In the material below, some lines carry "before". Copy each such line.
-- Opening Marker --
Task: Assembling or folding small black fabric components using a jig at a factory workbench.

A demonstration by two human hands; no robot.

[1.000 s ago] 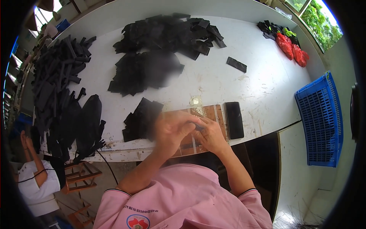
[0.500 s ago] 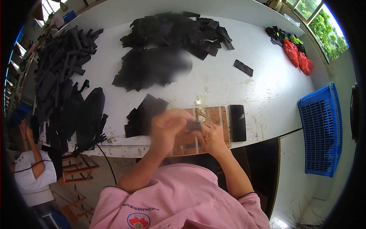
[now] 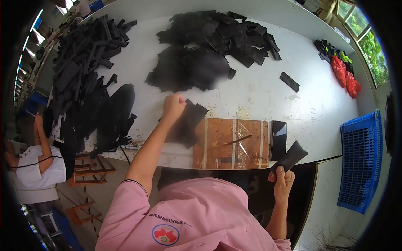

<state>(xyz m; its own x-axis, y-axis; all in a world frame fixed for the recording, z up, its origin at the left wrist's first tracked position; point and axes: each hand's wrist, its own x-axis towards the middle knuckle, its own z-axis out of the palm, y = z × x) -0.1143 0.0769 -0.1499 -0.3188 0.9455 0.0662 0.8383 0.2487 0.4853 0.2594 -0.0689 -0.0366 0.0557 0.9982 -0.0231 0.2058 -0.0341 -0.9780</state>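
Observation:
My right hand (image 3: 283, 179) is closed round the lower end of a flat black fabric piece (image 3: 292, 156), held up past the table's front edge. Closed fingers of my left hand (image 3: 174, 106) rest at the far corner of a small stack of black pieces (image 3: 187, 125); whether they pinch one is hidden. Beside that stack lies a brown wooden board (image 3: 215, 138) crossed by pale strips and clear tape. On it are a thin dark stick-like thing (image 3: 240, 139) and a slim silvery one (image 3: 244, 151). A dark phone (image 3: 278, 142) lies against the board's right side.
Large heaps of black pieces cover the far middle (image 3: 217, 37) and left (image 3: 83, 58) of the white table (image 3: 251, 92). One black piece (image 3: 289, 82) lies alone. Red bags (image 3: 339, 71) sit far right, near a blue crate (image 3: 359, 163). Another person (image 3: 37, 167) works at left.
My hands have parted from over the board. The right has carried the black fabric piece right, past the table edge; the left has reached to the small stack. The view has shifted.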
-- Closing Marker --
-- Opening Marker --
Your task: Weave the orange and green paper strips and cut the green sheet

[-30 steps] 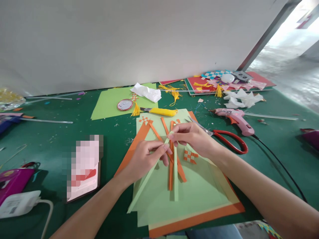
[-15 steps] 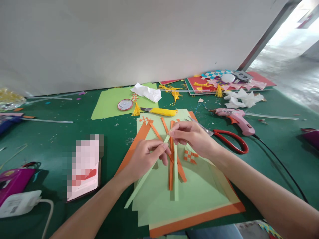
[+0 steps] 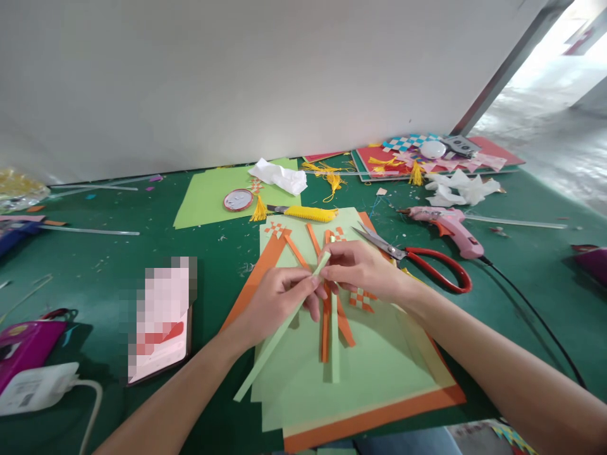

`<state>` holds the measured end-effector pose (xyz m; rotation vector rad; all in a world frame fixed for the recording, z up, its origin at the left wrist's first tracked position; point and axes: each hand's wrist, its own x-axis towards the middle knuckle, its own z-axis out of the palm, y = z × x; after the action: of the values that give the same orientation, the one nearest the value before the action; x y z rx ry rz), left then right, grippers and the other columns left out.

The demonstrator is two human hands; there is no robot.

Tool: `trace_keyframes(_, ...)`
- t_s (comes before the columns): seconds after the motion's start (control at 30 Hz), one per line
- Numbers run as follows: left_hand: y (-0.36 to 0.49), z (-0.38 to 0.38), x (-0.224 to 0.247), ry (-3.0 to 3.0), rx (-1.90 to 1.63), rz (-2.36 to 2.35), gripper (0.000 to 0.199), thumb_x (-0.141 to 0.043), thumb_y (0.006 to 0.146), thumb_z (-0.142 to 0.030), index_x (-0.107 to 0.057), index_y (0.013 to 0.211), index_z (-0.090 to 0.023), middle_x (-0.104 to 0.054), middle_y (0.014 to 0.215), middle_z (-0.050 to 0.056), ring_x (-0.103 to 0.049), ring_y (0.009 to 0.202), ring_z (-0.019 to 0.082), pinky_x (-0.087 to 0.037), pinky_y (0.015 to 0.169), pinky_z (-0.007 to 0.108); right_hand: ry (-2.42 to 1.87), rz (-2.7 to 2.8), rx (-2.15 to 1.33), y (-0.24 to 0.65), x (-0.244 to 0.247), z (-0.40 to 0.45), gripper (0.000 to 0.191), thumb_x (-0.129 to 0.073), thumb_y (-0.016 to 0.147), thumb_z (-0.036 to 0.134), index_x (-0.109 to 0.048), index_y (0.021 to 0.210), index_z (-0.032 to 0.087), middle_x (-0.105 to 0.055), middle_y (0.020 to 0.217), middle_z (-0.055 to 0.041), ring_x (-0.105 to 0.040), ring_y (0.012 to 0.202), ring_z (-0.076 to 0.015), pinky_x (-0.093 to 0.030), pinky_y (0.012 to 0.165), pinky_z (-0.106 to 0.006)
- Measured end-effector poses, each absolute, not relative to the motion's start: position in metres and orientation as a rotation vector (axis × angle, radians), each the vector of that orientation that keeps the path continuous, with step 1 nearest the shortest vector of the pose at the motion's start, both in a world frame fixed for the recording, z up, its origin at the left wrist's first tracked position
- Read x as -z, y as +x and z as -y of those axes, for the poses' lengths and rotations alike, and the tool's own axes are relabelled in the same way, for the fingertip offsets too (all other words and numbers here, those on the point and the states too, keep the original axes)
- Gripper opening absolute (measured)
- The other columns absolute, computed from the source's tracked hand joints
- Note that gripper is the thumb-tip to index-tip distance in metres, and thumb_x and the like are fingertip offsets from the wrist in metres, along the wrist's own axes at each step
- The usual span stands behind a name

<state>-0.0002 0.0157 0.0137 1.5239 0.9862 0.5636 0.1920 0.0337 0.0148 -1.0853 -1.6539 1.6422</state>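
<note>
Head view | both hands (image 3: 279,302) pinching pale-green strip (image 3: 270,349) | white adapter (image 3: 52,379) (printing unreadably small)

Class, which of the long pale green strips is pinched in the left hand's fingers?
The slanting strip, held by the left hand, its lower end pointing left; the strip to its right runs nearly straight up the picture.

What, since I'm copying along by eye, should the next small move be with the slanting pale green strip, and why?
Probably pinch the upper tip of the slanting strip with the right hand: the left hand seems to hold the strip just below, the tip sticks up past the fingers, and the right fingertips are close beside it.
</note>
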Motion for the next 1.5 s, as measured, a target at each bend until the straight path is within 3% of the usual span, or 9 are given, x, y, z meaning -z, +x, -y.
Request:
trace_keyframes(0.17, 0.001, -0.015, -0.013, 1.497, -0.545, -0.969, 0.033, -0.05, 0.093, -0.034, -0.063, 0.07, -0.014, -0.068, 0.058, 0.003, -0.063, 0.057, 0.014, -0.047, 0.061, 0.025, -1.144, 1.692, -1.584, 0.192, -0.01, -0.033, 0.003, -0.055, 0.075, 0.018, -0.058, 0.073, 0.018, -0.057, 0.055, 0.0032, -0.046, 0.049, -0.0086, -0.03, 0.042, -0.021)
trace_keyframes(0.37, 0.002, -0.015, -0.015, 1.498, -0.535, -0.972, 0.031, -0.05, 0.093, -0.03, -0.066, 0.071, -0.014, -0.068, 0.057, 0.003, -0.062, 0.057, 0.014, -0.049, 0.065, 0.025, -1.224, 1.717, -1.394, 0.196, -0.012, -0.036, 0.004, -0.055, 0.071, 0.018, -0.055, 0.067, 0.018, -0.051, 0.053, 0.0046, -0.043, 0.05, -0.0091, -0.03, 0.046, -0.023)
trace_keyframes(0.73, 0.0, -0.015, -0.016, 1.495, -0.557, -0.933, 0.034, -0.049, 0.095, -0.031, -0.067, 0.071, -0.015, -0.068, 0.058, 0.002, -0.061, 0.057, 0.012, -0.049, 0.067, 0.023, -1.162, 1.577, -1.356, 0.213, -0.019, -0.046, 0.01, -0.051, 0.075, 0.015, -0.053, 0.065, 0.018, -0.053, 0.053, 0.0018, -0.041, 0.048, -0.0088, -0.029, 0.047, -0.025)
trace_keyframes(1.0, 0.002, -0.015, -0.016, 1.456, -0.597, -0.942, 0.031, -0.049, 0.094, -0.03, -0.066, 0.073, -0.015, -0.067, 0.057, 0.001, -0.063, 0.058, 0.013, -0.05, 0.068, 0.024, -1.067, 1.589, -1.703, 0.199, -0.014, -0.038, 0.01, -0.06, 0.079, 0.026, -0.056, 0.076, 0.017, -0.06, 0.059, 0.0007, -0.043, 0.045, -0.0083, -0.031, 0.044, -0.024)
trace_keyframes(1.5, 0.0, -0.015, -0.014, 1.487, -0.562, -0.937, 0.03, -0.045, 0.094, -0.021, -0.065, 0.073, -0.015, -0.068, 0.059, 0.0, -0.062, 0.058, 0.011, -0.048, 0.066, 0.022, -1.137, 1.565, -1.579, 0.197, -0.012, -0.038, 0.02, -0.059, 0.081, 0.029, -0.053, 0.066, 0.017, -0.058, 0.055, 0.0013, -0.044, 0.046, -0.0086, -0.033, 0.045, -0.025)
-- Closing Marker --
Written response
`<state>` holds the measured end-effector pose (xyz m; rotation vector rad; all in a world frame fixed for the recording, z up, its origin at the left wrist's first tracked position; point and axes: each hand's wrist, its own x-axis towards the middle knuckle, its own z-axis out of the palm, y = z × x; after the action: of the values that give the same orientation, the one nearest the value before the action; x y z rx ry rz), left then right, grippers and the other columns left out.
- t_s (comes before the columns): seconds after the motion's start (control at 30 Hz), one per line

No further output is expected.